In the short term it won't be, well, not if the pub has a large screen and an eager audience. But the long term doesn't look so good and events such as the World Cup have a negative effect. And here's why: beer sales are in decline across the UK (because you're drinking poncy wine) and sales are shifting from pub to supermarket. These supermarkets are well run, they know how to play suppliers off against one another and they therefore get beer at low prices. These low prices, in turn, drive up volumes which, in turn, gives the brewers greater incentive to be involved, which, in turn, gives the supermarket better bargaining power, which, in turn, lowers prices. Do you see where all this is going? Course you do, rock bottom give away price land, that's where.
But how, you ask, does this affect the pub? Obviously because it's cheaper to drink at home. But it always has been and this isn't the whole truth, there's more going on. You see the prices the brewers get for their supermarket cans and bottles doesn't necessarily cover production costs or make a profit.

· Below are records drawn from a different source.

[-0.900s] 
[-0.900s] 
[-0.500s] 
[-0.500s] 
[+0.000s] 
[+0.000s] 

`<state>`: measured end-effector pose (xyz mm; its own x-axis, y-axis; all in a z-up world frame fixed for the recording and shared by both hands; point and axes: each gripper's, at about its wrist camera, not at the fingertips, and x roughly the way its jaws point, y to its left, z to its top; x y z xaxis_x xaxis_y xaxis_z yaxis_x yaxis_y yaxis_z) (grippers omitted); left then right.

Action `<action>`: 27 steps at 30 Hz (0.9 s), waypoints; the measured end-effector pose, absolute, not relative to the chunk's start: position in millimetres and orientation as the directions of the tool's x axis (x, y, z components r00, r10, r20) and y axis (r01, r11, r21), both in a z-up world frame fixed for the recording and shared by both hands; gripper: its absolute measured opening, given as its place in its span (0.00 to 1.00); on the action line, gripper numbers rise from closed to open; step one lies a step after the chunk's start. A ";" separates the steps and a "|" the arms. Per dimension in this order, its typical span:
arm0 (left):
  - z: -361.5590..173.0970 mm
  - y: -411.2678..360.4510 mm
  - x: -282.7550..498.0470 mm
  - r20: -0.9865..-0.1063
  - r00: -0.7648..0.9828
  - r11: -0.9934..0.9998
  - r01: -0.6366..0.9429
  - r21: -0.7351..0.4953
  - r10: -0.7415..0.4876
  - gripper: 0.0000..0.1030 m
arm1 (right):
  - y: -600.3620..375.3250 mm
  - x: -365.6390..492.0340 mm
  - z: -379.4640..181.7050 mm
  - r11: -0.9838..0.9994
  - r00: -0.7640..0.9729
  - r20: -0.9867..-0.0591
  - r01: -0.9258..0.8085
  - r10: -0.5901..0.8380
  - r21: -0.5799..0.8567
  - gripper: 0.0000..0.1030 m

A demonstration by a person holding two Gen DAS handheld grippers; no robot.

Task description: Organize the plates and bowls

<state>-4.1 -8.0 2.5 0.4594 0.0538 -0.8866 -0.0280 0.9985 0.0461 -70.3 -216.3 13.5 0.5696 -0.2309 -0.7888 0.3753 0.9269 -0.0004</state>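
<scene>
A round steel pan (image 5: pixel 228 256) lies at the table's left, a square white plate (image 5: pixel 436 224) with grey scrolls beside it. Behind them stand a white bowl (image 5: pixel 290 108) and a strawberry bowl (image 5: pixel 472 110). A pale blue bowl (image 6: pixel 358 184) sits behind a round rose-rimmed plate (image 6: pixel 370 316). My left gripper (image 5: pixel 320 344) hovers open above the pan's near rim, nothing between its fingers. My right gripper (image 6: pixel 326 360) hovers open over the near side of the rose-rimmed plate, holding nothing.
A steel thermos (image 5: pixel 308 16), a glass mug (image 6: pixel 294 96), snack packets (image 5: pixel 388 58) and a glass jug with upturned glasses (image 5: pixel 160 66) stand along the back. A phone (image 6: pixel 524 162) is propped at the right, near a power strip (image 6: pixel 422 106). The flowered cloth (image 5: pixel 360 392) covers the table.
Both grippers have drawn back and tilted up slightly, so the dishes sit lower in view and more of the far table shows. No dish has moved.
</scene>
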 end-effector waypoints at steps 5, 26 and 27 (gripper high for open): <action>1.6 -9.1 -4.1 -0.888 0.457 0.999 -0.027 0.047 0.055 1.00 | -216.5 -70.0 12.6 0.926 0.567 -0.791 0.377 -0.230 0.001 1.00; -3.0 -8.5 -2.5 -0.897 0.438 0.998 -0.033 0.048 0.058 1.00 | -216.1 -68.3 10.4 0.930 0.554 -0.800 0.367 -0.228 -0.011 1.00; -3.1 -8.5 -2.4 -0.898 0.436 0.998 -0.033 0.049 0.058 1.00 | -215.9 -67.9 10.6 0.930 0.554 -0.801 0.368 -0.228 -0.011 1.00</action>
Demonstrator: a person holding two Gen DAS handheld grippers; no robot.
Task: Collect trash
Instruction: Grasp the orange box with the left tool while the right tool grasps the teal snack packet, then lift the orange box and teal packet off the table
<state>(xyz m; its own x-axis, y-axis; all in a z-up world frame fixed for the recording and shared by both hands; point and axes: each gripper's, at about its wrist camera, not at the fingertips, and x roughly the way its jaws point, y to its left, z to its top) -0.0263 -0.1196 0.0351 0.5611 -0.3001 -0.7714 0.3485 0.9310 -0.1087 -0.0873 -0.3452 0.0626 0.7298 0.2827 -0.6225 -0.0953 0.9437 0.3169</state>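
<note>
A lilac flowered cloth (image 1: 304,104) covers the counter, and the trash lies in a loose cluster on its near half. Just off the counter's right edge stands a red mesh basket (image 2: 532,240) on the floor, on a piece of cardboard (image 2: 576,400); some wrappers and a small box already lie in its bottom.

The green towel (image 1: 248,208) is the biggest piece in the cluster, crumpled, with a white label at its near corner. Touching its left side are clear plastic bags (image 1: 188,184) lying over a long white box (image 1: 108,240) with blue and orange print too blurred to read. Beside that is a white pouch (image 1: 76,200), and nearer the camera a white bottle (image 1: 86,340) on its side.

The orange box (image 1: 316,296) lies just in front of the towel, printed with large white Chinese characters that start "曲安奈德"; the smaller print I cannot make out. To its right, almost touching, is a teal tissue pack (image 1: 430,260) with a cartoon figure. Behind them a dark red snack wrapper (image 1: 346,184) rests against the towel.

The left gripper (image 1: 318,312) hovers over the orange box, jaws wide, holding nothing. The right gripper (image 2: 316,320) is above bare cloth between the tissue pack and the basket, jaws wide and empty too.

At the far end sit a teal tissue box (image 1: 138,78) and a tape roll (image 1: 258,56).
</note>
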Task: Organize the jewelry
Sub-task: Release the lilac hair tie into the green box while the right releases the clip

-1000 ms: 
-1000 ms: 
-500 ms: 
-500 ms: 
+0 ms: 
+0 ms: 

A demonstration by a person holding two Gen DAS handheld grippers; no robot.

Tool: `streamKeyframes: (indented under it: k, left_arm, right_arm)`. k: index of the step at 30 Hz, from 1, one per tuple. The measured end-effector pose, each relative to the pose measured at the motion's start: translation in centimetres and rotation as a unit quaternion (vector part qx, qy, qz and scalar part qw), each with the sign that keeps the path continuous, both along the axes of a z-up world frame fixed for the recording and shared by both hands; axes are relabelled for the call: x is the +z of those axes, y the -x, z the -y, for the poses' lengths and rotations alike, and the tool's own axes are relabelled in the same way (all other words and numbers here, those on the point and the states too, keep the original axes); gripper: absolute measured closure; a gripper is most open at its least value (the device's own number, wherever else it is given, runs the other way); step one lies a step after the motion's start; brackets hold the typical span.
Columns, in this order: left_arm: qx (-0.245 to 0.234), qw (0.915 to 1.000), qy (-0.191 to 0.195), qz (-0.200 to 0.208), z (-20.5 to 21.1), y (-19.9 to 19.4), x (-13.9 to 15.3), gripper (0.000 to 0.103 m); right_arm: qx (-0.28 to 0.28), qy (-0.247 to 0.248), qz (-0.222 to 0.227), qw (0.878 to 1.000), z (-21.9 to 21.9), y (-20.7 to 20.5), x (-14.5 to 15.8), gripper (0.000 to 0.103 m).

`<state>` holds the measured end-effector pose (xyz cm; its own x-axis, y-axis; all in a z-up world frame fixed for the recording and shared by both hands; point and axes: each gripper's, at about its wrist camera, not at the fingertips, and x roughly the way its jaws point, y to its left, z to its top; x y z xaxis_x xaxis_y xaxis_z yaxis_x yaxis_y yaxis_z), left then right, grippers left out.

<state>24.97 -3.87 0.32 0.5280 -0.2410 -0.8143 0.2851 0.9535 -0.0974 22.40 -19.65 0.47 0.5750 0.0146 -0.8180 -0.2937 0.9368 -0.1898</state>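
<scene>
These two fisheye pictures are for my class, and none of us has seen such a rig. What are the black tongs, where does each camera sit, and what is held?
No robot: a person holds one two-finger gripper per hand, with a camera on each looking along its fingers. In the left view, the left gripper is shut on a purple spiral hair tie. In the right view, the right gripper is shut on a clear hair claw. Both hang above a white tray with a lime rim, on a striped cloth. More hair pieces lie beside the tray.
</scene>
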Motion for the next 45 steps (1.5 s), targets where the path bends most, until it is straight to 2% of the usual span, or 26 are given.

The brewers' profit comes from the beer it sells to the pub. So, as supermarket prices go down, pub prices go up. Up and up to rip-off central and beyond - we're in a declining market and yet the wholesale price of draught beer continues to rise above inflation and above duty increases defying, at first glance, economics. What goes through your mind when you're charged £3.60 for a pint of beer that you know very well would cost you a pound a can? "Rip-off" you think. And you'd be right. Get this: I have just been quoted, quite reasonably, £93.11 for a 50 litre tub of Stella, ex-vat. That, with vat, works out at £1.24 per 568ml serving, which is the size of a large Stella can. The same large Stella can that costs £1.10 today at a major UK supermarket.
That's right, despite all the costs of the cans, the 'secondary' cardboard packaging and the extra time and machinery costs associated with a canning line versus the far quicker, simpler bulk beer kegging line, and despite the cans having a retail margin on top, versus my wholesale industry trade quote, the canned beer is still cheaper than the keg. Retailed 'small pack' beer is now cheaper than trade draught beer.
And it's set to get cheaper during the World Cup. You know who's expected to fund that now don't you?
Point your finger at the supermarkets if you like but point it too at the big brewers going down the pan, desperately hanging on to market share and dragging the pub industry down with it. The small minded, bonus-greedy, little shits.
Sorry about the swearing: I don't do it lightly though.